> _Task statement_
Write out exactly the lines below starting at the one containing "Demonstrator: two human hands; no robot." and ending at the one containing "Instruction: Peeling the". Omit every picture.

> _Task input_
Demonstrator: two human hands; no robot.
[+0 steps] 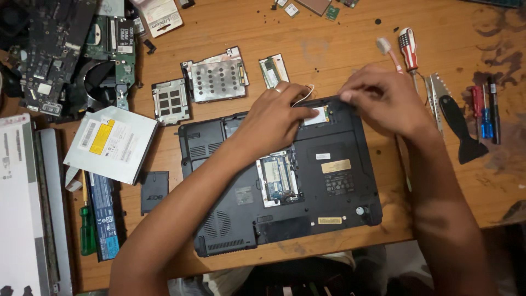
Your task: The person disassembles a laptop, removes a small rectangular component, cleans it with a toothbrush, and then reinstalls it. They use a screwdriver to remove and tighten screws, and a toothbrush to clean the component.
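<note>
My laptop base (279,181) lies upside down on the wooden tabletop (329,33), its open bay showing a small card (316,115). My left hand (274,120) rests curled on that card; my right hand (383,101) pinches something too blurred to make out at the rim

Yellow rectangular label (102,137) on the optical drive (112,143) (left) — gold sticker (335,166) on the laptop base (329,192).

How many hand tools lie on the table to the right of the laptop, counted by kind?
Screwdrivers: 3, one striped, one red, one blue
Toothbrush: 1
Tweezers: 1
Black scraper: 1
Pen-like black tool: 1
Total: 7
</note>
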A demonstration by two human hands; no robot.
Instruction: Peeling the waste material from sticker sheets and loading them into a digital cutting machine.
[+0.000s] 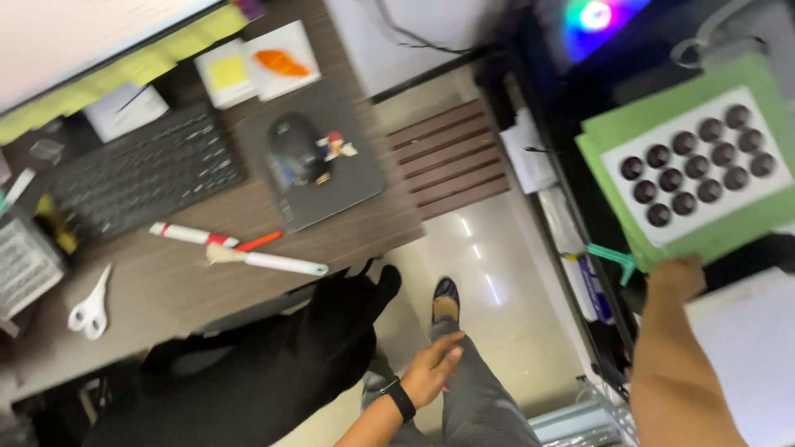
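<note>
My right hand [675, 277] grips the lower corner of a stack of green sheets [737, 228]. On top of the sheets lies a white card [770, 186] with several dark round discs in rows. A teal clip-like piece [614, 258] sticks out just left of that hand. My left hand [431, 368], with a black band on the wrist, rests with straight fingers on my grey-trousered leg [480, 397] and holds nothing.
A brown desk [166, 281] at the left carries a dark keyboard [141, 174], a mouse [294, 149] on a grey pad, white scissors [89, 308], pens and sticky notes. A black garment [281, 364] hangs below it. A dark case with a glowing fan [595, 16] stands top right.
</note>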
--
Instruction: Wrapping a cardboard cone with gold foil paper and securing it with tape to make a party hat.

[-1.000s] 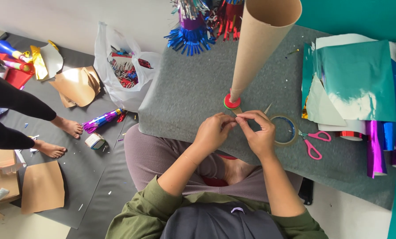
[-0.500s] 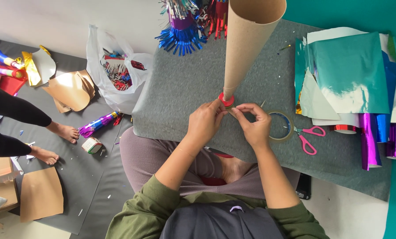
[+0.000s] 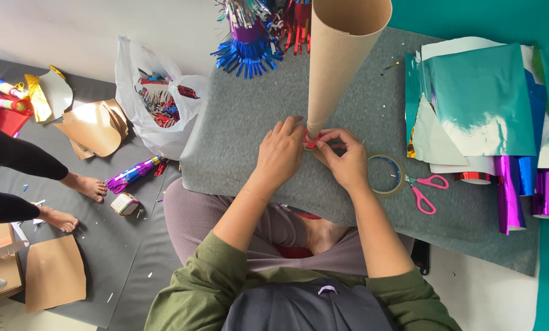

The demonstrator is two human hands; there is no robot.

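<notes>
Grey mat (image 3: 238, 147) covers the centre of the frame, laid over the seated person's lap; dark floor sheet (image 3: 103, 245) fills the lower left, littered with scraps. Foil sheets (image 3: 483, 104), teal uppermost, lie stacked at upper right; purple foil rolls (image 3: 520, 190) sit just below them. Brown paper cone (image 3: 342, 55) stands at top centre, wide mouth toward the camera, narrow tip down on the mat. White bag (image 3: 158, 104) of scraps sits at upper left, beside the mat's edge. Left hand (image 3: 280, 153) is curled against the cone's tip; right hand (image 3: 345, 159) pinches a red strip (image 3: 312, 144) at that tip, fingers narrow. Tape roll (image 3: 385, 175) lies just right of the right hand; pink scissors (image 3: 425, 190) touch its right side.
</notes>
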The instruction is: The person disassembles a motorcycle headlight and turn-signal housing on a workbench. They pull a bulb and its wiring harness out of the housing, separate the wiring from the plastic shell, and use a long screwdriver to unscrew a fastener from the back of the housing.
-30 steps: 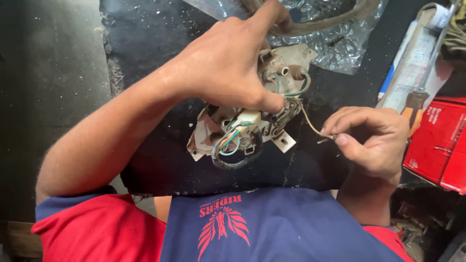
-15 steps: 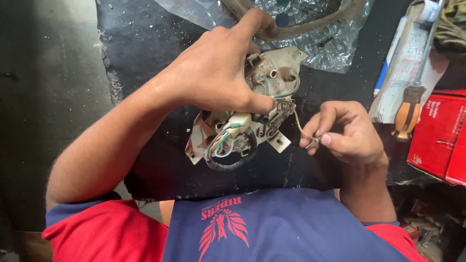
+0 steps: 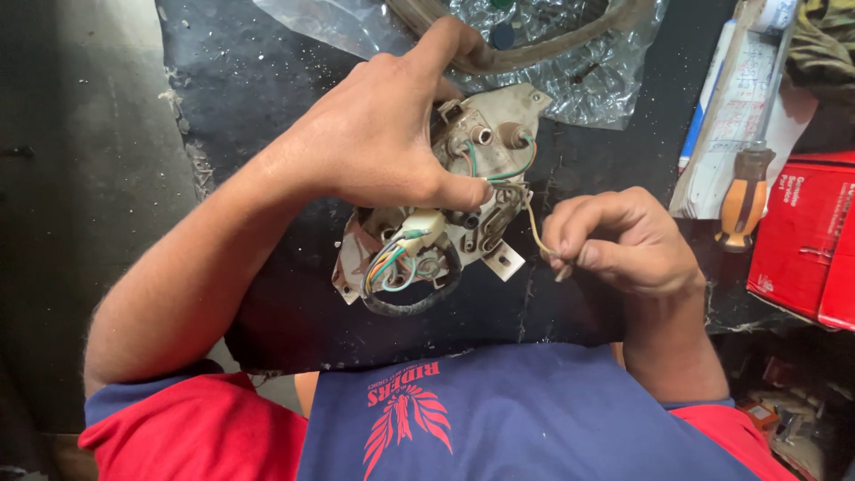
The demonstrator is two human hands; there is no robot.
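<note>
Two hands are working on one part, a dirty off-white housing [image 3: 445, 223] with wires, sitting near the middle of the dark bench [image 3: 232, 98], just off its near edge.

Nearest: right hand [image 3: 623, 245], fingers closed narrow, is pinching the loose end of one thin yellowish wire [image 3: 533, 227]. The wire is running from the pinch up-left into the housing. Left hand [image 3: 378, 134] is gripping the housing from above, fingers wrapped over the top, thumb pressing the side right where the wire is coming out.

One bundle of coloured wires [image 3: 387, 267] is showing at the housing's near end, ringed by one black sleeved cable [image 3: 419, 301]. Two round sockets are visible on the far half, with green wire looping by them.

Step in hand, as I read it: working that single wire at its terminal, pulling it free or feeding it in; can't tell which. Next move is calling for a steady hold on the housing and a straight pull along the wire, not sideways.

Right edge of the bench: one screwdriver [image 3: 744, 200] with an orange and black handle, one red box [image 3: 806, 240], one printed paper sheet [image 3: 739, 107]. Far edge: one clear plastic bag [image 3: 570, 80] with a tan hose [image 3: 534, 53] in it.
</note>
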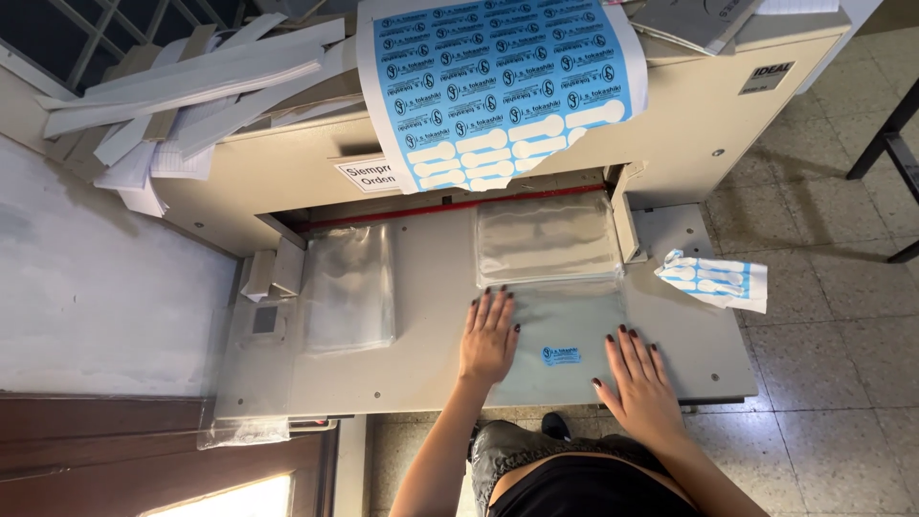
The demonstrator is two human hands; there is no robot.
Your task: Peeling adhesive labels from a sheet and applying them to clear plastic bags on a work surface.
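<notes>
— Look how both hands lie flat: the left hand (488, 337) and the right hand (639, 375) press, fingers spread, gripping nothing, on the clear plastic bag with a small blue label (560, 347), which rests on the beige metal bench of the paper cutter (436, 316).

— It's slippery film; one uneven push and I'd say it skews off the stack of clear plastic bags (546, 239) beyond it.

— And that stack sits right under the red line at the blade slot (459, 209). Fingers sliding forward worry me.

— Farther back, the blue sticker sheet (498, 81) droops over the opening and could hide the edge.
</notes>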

> _Exercise response_
Demonstrator: two human hands; no robot.
[+0 steps] 
Your task: The person disassembles a laptop, removes a small rectangular component, cleans it with a toothbrush, and then reinstalls it. They use a screwdriver to remove and tighten screws, and a toothbrush to clean the component.
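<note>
My laptop base (279,181) lies upside down on the wooden tabletop (329,33), its open bay showing a small card (316,115). My left hand (274,120) rests curled on that card; my right hand (383,101) pinches something too blurred to make out at the rim

Yellow rectangular label (102,137) on the optical drive (112,143) (left) — gold sticker (335,166) on the laptop base (329,192).

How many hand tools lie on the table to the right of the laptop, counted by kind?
Screwdrivers: 3, one striped, one red, one blue
Toothbrush: 1
Tweezers: 1
Black scraper: 1
Pen-like black tool: 1
Total: 7
</note>
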A demonstration by two human hands; no robot.
Instruction: Peeling the waste material from sticker sheets and loading them into a digital cutting machine.

The answer has been given, and the exercise is done.